* _Task to carry out_
Repeat back the entries that follow, keeping every word as it is.

┄┄┄┄┄┄

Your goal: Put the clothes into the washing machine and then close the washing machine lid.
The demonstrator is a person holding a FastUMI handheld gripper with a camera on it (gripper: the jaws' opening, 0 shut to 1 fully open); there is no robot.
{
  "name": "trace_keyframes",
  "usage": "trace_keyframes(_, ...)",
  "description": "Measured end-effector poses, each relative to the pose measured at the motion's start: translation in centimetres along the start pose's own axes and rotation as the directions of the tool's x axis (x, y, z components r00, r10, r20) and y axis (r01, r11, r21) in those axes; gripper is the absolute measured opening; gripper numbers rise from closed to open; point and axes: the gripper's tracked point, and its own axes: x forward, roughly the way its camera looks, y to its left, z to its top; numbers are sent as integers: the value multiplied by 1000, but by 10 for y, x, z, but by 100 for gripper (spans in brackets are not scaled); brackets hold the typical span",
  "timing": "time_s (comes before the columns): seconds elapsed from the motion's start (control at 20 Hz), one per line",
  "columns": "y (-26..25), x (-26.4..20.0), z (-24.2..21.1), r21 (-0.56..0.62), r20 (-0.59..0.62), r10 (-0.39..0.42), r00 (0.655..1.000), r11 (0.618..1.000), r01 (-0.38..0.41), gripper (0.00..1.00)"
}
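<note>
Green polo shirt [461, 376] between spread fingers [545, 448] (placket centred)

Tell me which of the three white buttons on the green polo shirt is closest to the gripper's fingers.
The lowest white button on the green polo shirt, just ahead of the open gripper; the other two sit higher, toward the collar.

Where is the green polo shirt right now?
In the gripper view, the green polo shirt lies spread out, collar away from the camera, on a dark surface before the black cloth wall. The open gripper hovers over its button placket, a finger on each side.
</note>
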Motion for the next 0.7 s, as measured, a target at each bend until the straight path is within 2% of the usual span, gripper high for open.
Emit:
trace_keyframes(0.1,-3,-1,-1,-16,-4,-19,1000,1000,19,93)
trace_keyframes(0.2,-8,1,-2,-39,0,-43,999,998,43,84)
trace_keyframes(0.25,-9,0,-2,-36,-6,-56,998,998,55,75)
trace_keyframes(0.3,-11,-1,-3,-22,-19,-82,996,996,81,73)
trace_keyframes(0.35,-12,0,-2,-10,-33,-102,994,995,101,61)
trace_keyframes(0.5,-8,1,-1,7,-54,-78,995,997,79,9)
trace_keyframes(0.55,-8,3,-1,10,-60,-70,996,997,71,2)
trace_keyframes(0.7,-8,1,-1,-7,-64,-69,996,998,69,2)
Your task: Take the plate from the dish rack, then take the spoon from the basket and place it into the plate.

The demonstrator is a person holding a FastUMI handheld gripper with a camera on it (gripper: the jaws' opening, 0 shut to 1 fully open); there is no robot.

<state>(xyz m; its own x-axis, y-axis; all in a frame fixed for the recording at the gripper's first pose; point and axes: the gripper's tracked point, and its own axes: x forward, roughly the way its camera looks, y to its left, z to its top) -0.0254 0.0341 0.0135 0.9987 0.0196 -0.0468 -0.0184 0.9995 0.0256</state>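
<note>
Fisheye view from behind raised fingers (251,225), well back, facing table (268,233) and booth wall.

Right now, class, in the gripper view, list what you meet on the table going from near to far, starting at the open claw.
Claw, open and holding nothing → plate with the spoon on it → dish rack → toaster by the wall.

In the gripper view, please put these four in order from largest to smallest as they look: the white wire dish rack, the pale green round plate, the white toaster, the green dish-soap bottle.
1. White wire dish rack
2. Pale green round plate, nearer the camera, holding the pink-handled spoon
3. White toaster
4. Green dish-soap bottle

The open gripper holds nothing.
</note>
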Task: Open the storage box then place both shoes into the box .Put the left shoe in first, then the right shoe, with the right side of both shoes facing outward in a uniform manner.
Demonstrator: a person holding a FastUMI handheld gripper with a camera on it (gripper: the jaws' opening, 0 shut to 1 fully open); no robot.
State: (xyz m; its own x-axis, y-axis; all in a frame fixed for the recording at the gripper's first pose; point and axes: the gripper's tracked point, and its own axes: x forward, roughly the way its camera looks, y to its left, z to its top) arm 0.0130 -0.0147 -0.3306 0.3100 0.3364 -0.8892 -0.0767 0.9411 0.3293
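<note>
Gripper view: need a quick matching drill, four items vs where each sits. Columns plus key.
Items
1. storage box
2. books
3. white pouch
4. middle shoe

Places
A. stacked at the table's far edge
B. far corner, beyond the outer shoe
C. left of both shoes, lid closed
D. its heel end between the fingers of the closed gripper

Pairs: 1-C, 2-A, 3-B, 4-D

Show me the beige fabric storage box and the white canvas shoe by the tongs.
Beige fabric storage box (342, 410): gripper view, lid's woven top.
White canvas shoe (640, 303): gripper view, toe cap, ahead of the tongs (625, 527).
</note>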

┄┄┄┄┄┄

* _Output of the task_
Your goal: Put the clothes into the washing machine and then close the washing machine lid.
The demonstrator is a person holding a FastUMI handheld gripper with a camera on it (gripper: the jaws' opening, 0 shut to 1 fully open); there is no robot.
{
  "name": "trace_keyframes",
  "usage": "trace_keyframes(_, ...)",
  "description": "Measured end-effector poses, each relative to the pose measured at the motion's start: translation in centimetres along the start pose's own axes and rotation as the directions of the tool's x axis (x, y, z components r00, r10, r20) and y axis (r01, r11, r21) in those axes; gripper is the absolute measured opening; gripper numbers rise from closed to open; point and axes: the gripper's tracked point, and its own axes: x forward, roughly the way its camera looks, y to its left, z to its top; numbers are sent as integers: the value multiplied by 1000, but by 10 for y, x, z, but by 100 for gripper (spans in brackets are not scaled); brackets hold the typical span",
  "timing": "time_s (comes before the columns): seconds elapsed from the motion's start (control at 20 Hz), one per line",
  "columns": "y (-26..25), x (-26.4..20.0), z (-24.2..21.1), r21 (-0.56..0.62), r20 (-0.59..0.62), r10 (-0.39..0.42), r00 (0.655..1.000), r11 (0.618..1.000), r01 (-0.38..0.41), gripper (0.00..1.00)"
}
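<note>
Green polo shirt [461, 376] between spread fingers [545, 448] (placket centred)

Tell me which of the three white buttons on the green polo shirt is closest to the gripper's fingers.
The lowest white button on the green polo shirt, just ahead of the open gripper; the other two sit higher, toward the collar.

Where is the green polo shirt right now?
In the gripper view, the green polo shirt lies spread out, collar away from the camera, on a dark surface before the black cloth wall. The open gripper hovers over its button placket, a finger on each side.
</note>
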Motion for the next 0.7 s, as measured, a target at each bend until the straight path is within 2% of the usual span, gripper high for open.
Emit:
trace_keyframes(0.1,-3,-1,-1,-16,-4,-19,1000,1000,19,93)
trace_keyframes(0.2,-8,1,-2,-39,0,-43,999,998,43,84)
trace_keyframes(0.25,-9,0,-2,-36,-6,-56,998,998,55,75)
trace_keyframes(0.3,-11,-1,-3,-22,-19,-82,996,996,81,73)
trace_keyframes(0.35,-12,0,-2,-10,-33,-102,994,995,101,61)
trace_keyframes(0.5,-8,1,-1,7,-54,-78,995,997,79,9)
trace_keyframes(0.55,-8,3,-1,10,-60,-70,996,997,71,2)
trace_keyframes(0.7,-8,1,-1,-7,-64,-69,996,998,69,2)
Your task: Take the plate from the dish rack, then take the spoon from the basket and place it into the plate.

The demonstrator is a person holding a FastUMI handheld gripper with a camera on it (gripper: the jaws' opening, 0 shut to 1 fully open); there is no robot.

<state>(xyz m; its own x-axis, y-axis; all in a frame fixed for the recording at the gripper's first pose; point and axes: the gripper's tracked point, and its own axes: x forward, roughly the way its camera looks, y to its left, z to its top) -0.0254 0.0341 0.0135 0.9987 0.0196 -0.0468 -0.0184 0.9995 0.0256</state>
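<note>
Fisheye view from behind raised fingers (251,225), well back, facing table (268,233) and booth wall.

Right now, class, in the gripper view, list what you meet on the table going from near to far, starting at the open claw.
Claw, open and holding nothing → plate with the spoon on it → dish rack → toaster by the wall.

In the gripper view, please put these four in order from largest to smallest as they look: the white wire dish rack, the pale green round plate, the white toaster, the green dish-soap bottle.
1. White wire dish rack
2. Pale green round plate, nearer the camera, holding the pink-handled spoon
3. White toaster
4. Green dish-soap bottle

The open gripper holds nothing.
</note>
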Task: Open the storage box then place both shoes into the box .Put the left shoe in first, then the right shoe, with the right side of both shoes facing outward in a uniform manner.
Demonstrator: a person holding a FastUMI handheld gripper with a camera on it (gripper: the jaws' opening, 0 shut to 1 fully open); no robot.
State: (xyz m; its own x-axis, y-axis; all in a frame fixed for the recording at the gripper's first pose; point and axes: the gripper's tracked point, and its own axes: x forward, roughly the way its camera looks, y to its left, z to its top) arm 0.0130 -0.0147 -0.3306 0.3100 0.3364 -0.8892 -0.0767 0.9411 0.3293
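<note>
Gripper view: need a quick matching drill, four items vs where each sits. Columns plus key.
Items
1. storage box
2. books
3. white pouch
4. middle shoe

Places
A. stacked at the table's far edge
B. far corner, beyond the outer shoe
C. left of both shoes, lid closed
D. its heel end between the fingers of the closed gripper

Pairs: 1-C, 2-A, 3-B, 4-D

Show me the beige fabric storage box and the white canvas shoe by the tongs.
Beige fabric storage box (342, 410): gripper view, lid's woven top.
White canvas shoe (640, 303): gripper view, toe cap, ahead of the tongs (625, 527).
</note>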

What the exercise required is now done.